== Segment start ==

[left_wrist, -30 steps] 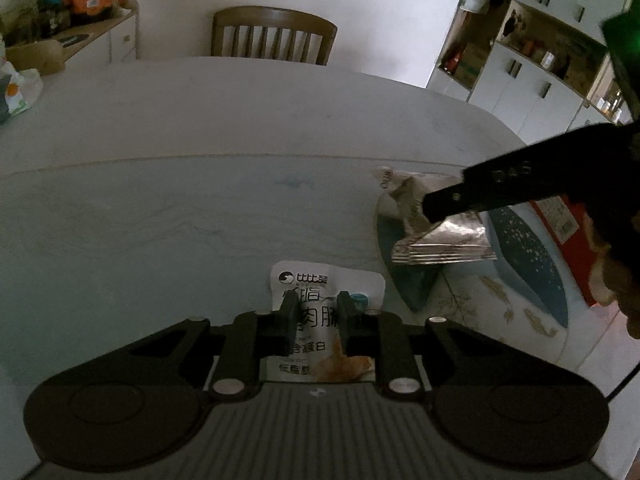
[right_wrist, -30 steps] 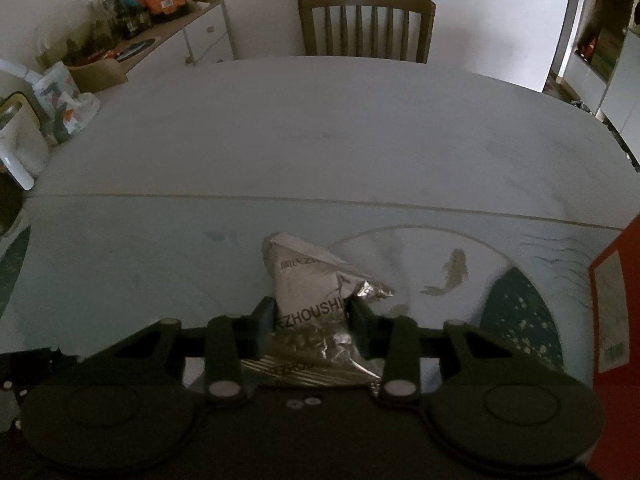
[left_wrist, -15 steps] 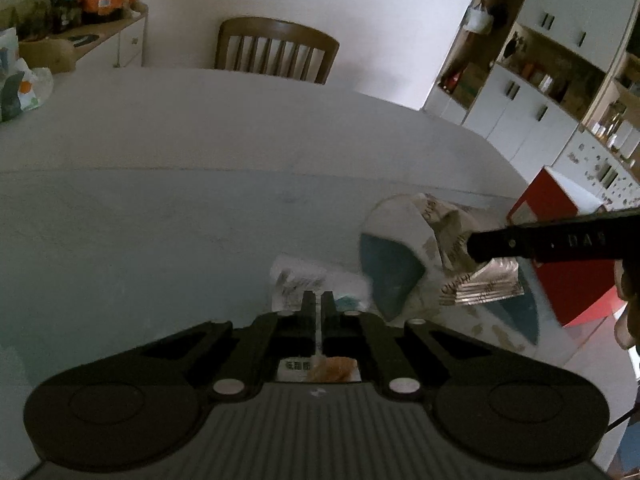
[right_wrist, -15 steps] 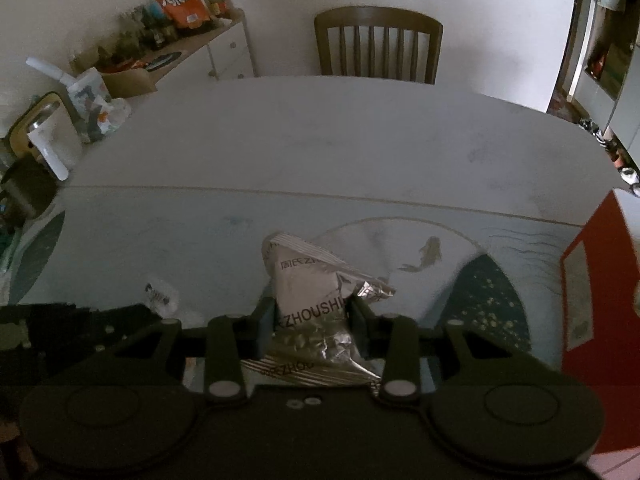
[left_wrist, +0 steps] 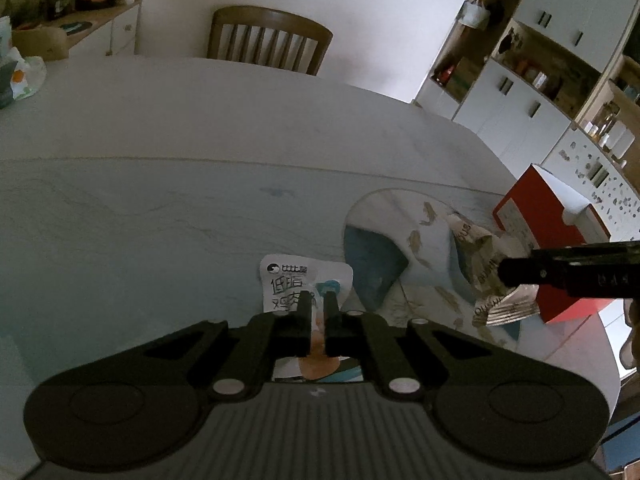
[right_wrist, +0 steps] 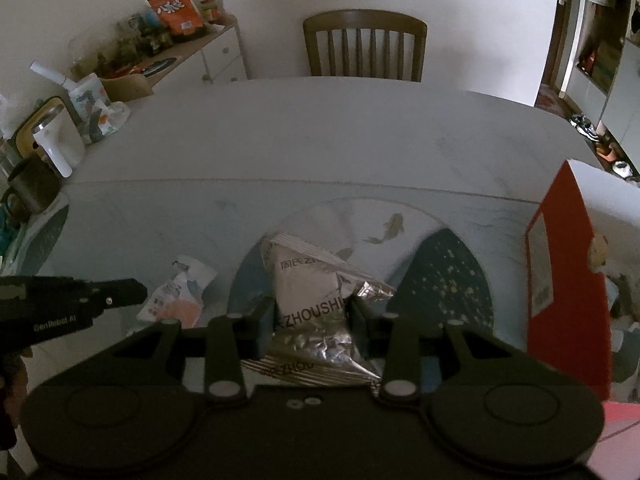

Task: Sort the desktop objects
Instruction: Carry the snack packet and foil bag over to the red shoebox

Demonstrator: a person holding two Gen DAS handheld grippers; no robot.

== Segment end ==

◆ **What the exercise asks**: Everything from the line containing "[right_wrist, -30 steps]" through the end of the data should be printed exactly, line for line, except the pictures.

◆ **Reply**:
[right_wrist, -30 steps] 
[left_wrist, -15 steps] 
[right_wrist, -15 steps] 
[left_wrist, +0 steps] 
[right_wrist, +0 steps] 

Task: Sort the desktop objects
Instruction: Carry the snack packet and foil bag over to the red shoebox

Demonstrator: a person holding two Gen DAS handheld grippers; no robot.

Nothing remains to be answered in this exercise.